His bio lists another picture in the works, Almost Romantic,
with Janeane Garofalo. Mr. Stewart shrugs it off. "I don't
think that's ever going to get done," he says. "It's
kind of in limbo."
Mr. Stewart
got the Daily Show job just before Comedy Central president
Doug Herzog jumped over to Fox to become its new entertainment
president. South Park creators Matt Stone and Trey Parker
subsequently said they were interested in running Comedy Central.
No, they weren't kidding, even if the network has no intention
of putting them in charge.
"I don't know how hot they'd be at the administrative level,"
Mr.
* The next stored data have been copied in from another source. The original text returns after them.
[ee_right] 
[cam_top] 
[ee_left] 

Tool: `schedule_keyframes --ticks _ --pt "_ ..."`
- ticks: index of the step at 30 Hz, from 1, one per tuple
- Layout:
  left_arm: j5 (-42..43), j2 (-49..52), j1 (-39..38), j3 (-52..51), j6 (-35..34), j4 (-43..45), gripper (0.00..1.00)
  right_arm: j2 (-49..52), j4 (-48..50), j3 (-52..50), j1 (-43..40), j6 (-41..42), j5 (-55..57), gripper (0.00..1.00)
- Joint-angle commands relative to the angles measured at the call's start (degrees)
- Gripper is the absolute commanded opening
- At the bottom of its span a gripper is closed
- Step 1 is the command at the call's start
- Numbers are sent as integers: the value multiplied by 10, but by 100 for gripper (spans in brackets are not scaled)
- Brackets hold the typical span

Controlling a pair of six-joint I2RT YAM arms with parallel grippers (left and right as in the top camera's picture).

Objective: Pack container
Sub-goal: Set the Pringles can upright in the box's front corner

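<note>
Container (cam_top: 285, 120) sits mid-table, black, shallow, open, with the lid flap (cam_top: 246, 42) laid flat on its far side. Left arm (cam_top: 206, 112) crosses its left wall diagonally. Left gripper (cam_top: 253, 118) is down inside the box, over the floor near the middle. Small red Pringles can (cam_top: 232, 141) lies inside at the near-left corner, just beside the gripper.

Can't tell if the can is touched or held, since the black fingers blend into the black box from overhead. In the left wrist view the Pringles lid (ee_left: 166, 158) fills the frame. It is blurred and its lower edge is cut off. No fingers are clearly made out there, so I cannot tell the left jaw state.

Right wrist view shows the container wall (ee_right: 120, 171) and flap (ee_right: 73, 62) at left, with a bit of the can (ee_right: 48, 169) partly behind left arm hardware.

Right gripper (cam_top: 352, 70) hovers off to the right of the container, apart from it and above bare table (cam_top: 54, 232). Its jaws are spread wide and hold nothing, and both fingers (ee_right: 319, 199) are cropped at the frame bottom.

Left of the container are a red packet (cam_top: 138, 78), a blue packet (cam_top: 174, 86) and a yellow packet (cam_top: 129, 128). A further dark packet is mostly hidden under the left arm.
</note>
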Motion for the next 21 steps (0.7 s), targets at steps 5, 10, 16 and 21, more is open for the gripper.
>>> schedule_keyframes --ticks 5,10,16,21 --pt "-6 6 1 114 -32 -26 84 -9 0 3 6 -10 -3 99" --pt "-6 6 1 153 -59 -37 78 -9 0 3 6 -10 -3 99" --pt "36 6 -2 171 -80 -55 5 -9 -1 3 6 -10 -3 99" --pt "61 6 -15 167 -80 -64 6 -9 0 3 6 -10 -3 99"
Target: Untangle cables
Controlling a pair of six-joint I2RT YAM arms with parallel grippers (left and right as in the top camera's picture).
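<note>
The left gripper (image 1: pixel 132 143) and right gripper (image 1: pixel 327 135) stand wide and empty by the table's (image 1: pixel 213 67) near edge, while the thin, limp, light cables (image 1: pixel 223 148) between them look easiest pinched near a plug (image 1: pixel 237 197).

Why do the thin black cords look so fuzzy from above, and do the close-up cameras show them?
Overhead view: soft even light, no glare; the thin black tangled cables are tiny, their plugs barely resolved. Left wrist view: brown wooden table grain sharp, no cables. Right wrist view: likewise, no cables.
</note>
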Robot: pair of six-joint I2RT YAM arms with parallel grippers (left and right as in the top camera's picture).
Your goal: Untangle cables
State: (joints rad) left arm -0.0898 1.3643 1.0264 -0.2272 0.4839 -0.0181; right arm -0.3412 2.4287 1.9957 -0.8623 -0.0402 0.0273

Stewart deadpans. "But it'd be nice to have every meeting
end with killing Kenny."
Mr. Stewart takes over The Daily Show with the wind at
his back. President Clinton's impeachment, the looming presidential
candidacies of Elizabeth Dole and Hulk Hogan. It's always something.
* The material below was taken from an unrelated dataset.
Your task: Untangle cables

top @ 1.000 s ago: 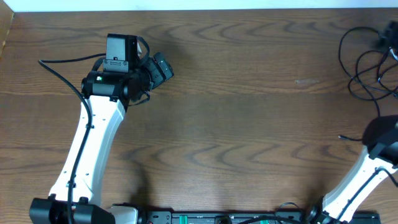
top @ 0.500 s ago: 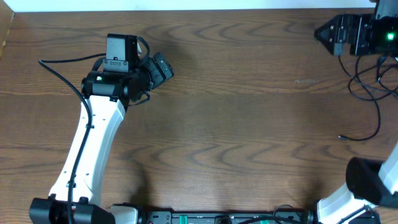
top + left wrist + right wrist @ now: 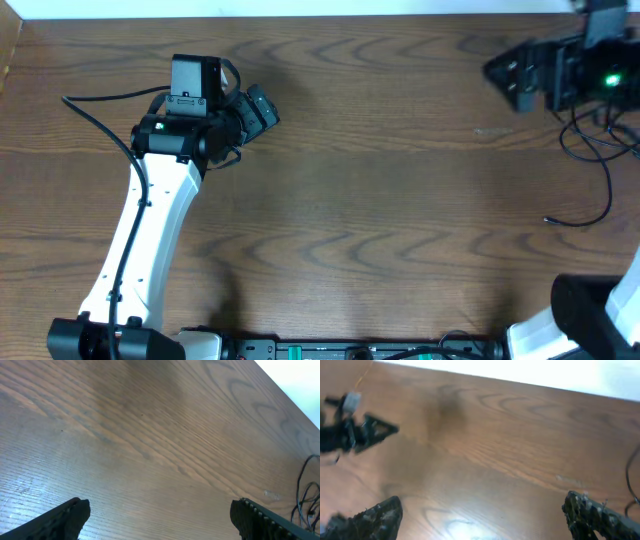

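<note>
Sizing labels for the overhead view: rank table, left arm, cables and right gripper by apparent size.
1. table
2. left arm
3. cables, cut off by the frame edge
4. right gripper, probably nearer the camera; 3 and 4 look close, so unsure

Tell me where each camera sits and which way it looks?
Overhead: above the table, looking straight down; left gripper and right gripper show.
Left wrist: on the left arm, looking across wood toward the cables; its own fingers show.
Right wrist: looking across the table toward the left gripper; its own fingers show.
Shared: overhead and left wrist both see the cables.
</note>
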Tool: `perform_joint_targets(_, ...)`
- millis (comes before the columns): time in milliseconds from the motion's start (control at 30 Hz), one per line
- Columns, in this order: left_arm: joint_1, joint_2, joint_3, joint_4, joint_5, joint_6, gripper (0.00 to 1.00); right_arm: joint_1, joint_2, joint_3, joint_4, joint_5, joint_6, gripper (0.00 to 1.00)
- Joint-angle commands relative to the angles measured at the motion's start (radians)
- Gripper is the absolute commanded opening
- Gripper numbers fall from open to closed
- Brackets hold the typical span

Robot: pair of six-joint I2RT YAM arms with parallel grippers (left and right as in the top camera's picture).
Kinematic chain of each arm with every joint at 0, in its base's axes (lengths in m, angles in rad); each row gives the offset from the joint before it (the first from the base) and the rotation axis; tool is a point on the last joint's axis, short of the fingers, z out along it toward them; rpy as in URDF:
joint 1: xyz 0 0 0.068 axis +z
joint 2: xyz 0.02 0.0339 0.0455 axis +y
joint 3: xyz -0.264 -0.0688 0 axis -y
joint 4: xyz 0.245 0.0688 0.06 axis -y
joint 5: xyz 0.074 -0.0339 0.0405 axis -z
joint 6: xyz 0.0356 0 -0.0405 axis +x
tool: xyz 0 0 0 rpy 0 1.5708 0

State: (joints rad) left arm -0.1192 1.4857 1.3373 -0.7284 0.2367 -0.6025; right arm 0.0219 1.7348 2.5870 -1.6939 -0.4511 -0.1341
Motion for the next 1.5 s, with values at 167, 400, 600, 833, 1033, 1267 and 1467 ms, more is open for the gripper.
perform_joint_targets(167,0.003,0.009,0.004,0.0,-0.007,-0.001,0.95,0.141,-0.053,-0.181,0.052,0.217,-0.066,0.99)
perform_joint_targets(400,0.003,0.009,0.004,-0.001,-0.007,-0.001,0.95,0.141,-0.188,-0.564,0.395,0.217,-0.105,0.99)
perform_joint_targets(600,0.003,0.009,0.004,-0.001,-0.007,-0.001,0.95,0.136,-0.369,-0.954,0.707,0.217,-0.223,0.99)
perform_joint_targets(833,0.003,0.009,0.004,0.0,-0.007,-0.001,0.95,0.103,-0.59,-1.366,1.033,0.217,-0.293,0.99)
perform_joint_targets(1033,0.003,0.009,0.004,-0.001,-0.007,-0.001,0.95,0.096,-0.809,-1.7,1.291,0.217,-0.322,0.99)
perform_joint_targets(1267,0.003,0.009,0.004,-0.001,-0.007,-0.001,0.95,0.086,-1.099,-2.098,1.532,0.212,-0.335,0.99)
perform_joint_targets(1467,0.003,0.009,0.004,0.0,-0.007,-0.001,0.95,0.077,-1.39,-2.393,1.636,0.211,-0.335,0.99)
"Impeachment isn't nearly the comedy wonderland that Monica
Lewinsky was," he says. "She was obviously a hot fudge
sundae. The best thing in the world for me would be for Bill and
Monica to get engaged and then for O.J. to go to the wedding and
disrupt it. But I'm very confident the world will provide me with
enough chaos. It never seems to let you down for long."
His deal with Comedy Central calls for him to host The Daily
Show "until I die," he says. "It's like being
a Supreme Court justice. Actually, I think the contract is for
four years."
Even while
his career taxied, Mr. Stewart was considered cool enough to make
the People Weekly Almanac's annual list of the 400 "most
compelling, fastest-rising and indisputably established stars
and starmakers." Landing alphabetically between Howard Stern
and Martha Stewart, he' s quoted as having once said, "As
long as I can remember, I wanted to sleep late, stay up late,
and do nothing in between."
No. 1, he didn't know the list even existed. No. 2, he's bemused.
No. 3, he's aghast at learning that Troy Aikman was one of the
celebrities bumped from this year's list. And No. 4, "I'm
sure I did say something ridiculous like that.
"Oh well," he adds, "there's something for the
kids of America to grab onto. What a role model I've become! Awesome!"